INTERVIEW
: Armee wollte AKW bombardieren

■ Dusan Plut, Mitglied des slowenischen Staatspräsidiums und grüner Politiker, über die Gefährlichkeit der Kämpfe in der Nähe des AKWs an der kroatisch-slowenischen Grenze

taz: Das Atomkraftwerk Krsko ist trotz der Gefahren, die weiter bestehen, schon fast aus den Schlagzeilen geraten. Wie ist der aktuelle Stand, was passiert in und um Krsko?

Plut: Das AKW wurde am 27.Juni sofort abgeschaltet, als die Kampfhandlungen begannen. In der Zeit dieser militärischen Auseinandersetzungen wurde das AKW mehrmals von Militärflugzeugen überflogen. Es hätte sogar zu einem Bombardement des AKW kommen können. Das war nicht nur eine theoretische, sondern auch eine praktische Gefahr. Denn über Kanäle des slowenischen Nachrichtendienstes haben wir erfahren, daß in der Stufe zwei der militärischen Eskalation vorgesehen ist, daß ein Angriff mit Luft-Boden-Raketen stattfinden sollte. Zum Glück kam es zu einer Feuerpause und ich hoffe weiterhin, daß es nicht zu einer solchen Tragödie kommen wird.

Es ist aber dies für uns ein weiterer Beweis, daß auf dem Balkan Atomkraftwerke einfach nicht existieren dürfen. Weiterhin besteht noch eine wichige Gefahrenquelle: In unmittelbarer Nähe des Atommeilers gibt es nämlich ein Abklingbecken für abgebrannte Brennstäbe. Dieses Lager ist nicht geschützt, es ist praktisch eine gewöhnliche Lagerhalle, die bei Kriegshandlungen und Bombardierungen keinerlei Schutz bietet.

Das wurde ja bisher gar nicht in der Öffentlichkeit diskutiert, welche Folgen wären denn im schlimmsten Fall zu erwarten?

Die Folgen wären verheerend, einige hunderttausend Menschen wären bedroht, man muß ja auch bedenken, daß Zagreb nur 40 Kilometer entfernt ist, also eine Million Menschen wären unmittelbar bedroht, ganz Kroatien, Slowenien und darüberhinaus.

Eine Zerstörung dieses Zwischenlagers würde also welche Folgen haben?

Da wäre vor allem die Belastung durch radioaktive Strahlung.

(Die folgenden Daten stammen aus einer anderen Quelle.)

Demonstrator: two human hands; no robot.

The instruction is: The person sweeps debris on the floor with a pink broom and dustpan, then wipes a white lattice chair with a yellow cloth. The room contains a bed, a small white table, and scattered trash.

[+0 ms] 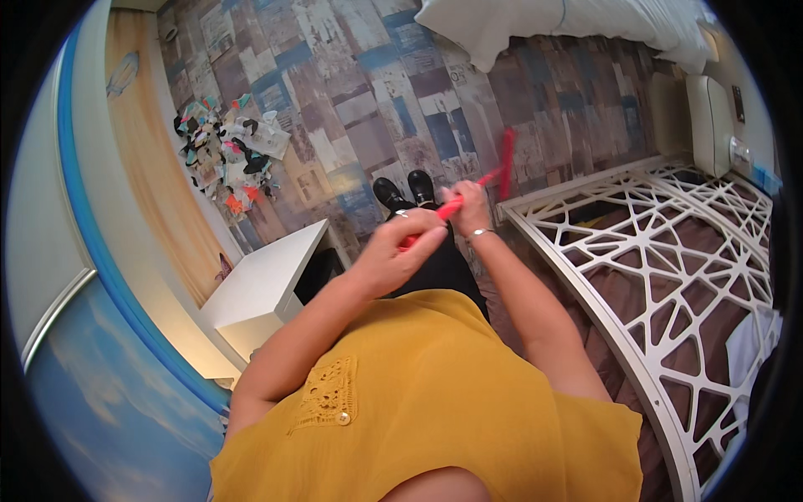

Über die Intensität der Strahlung gibt es zwar Meinungsverschiedenenheiten bei den Experten, aber es ist klar, daß die freiwerdende Strahlung ein großes Bedrohungspotential darstellt, daß die ganze Region stark davon betroffen wäre. Wenn das Wasserbassin zerstört würde, in denen diese Brennstäbe gelagert sind, würde der Kühlkreislauf unterbrochen. Dann könnte es zu einer Explosion kommen.

Wie sieht es denn jetzt im Umfeld aus, was wurde von politischer Seite getan?

Wir Slowenen plädieren dafür, daß es vor dem vereinbarten Zeitpunkt 1995 zu einer endgültigen Abschaltung des AKW kommt, ich möchte aber sagen, daß es gewisse Schwierigkeiten mit Kroatien gibt, dann die wollen nicht abschalten, weil ein großer Teil der Energieversorgung für Zagreb aus diesem Kraftwerk kommt.

Wenn man ganz sarkastisch sein will, haben wir mit diesen Ereignissen ein sehr starkes Argument in die Hand bekommen, das Atomkraftwerk sofort zu schließen. Eine Kastastrophe vom Typ Tschernobyl würde Slowenien und Kroatien auslöschen und für alle Länder Europas unvorhersehbare Folgen haben. Die Drohungen des Militärs, ganz in der Nähe von Krsko gibt es den größten jugoslawischen Militärflugplatz, sind weiterhin gültig.